Edwards Lifesciences Corp said U.S. health regulators widened the approved use of its Sapien artificial heart valve to include patients who are eligible for surgery but at high risk of serious surgical complications or death.
The U.S. Food and Drug Administration also approved delivering the heart valve by catheter transapically, or through the ribs.
The Sapien valve was approved last November only for patients deemed too sick to have heart valve replacement using more traditional open-heart surgery, and only for delivery through the femoral artery -- located in the leg.
The widened approved population and the second delivery approach could give a needed commercial boost to Sapien, whose sales have disappointed Wall Street investors.
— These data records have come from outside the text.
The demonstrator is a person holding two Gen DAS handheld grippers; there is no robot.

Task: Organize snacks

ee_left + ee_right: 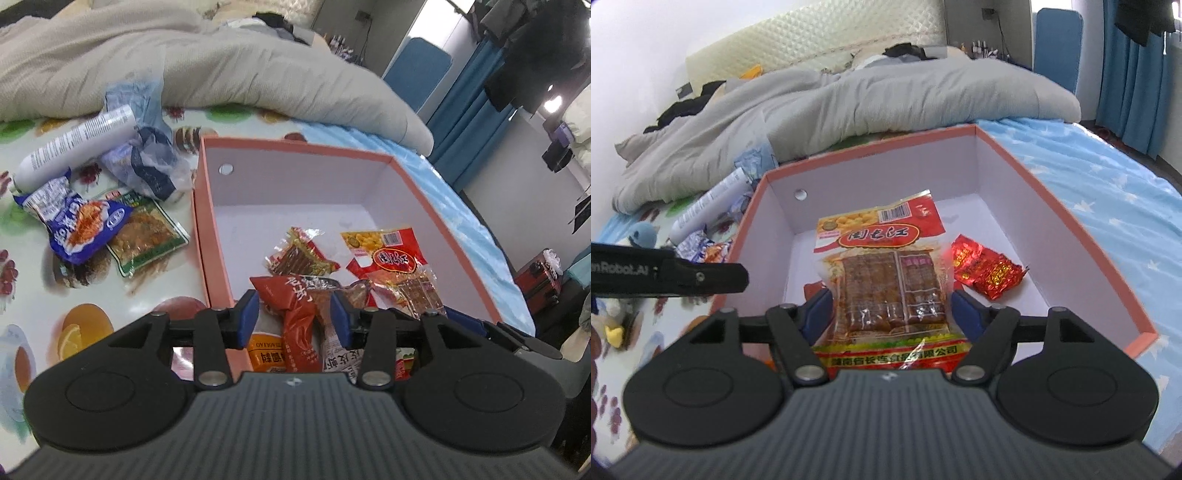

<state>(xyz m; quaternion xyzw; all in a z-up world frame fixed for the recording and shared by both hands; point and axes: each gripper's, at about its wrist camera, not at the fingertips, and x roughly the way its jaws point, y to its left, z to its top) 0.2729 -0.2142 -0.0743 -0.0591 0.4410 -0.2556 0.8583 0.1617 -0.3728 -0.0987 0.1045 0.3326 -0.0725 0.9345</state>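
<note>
A pink box [207,206] with a white inside stands on the bed and holds several snack packets. My left gripper [293,314] is shut on a red-brown snack packet [299,317] above the box's near end. My right gripper [890,310] is shut on a large red and yellow packet of brown tofu strips [886,280], held over the same box [1071,229]. Two small red foil packets [988,271] lie on the box floor at the right. A blue packet [79,229] and a green packet [147,232] lie outside, left of the box.
A white tube [74,147] and crumpled plastic wrap [147,162] lie on the fruit-print sheet left of the box. A grey duvet [221,62] is heaped behind it. The left gripper's black body [665,278] shows at the left of the right wrist view.
</note>
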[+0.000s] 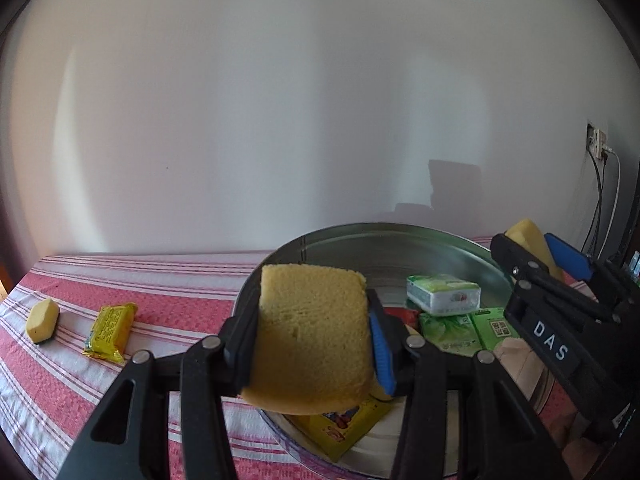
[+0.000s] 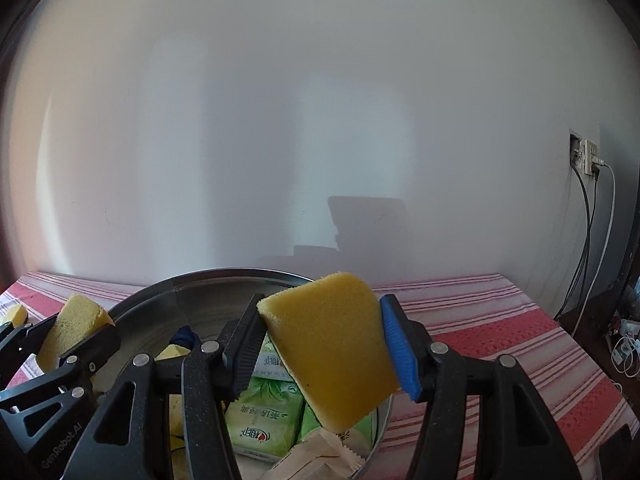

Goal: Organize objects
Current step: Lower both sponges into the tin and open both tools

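Left hand-held gripper (image 1: 312, 340): pointed forward and a little downward over the near rim of the metal tray (image 1: 332, 240); jaws clamped on the two sides of a pale yellow sponge (image 1: 312, 336), which stands upright between them, above the tray's 7 o'clock edge.

Right hand-held gripper (image 2: 326, 354): same forward, slightly lowered pose, over the tray's 4 o'clock side; jaws clamped on a deeper yellow sponge (image 2: 334, 356), tilted with its top leaning toward 1 o'clock. In the left wrist view it enters from 3 o'clock, side-on, with "DAS" lettered on its body.

Worktop (image 1: 160, 280): red-and-white striped cloth, set against a plain white wall.

Count, sponges: three in view. Two held, one per gripper; one small yellow sponge with a dark underside (image 1: 42, 320) lying on the cloth at 9 o'clock, well apart from the tray.

Count, yellow packets: two. One (image 1: 110, 332) on the cloth just beside the small sponge; one (image 1: 340, 428) inside the tray at its near edge, partly under the held sponge.

Count, green tissue packs (image 1: 444, 294): at least three in the tray, one stacked on the others.

Beige wrapped item (image 2: 316, 456): one, at the tray's near side.
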Demonstrator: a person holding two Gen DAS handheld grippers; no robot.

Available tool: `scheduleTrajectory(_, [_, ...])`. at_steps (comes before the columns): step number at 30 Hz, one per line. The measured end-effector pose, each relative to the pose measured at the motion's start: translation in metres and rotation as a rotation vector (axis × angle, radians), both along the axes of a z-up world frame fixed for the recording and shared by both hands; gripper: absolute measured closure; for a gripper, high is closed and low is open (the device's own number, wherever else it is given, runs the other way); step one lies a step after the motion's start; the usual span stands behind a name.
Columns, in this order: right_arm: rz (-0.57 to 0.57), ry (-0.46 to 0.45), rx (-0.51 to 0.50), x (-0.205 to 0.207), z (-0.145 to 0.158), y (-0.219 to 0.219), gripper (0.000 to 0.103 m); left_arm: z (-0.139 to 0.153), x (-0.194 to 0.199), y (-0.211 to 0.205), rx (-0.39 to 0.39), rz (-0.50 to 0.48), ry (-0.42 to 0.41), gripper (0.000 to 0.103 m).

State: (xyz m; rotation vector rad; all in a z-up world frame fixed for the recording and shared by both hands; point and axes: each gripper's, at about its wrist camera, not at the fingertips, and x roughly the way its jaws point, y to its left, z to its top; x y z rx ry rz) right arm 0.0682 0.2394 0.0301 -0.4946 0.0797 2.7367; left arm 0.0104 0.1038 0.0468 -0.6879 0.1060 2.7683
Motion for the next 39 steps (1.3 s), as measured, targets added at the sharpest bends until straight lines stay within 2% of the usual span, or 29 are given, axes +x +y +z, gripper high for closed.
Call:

"The indication expands the patient population to both younger, less-risky patients, as well as patients who have inadequate femoral access (common in female patients)," said RBC Capital Markets analyst Glenn Novarro.
Novarro said he believed rib access could be used relatively soon in about half of all Sapien procedures, at least until a new generation of Sapien, called "Sapien XT" is approved, likely in 2014.
The FDA widened approval to patients deemed eligible for surgery largely because of a clinical trial that showed death rates were similar among patients who received Sapien through its minimally invasive catheter and similar patients with aortic valve stenosis who received valve replacements through open-heart surgery.
But patients who received the Sapien transcatheter valve showed an increased risk for major vascular complications or stroke during the first month after the procedure.
Patients with aortic valve stenosis have heart valves that are partially clogged by calcium deposits, reducing blood flow and often leading to heart failure or cardiac arrest. Those with severe stenosis must have a heart valve replacement to restore normal blood flow.
Shares of Edwards Lifesciences closed down 0.7 percent at $86.14 on Friday amid a sharp downturn for the broad stock market.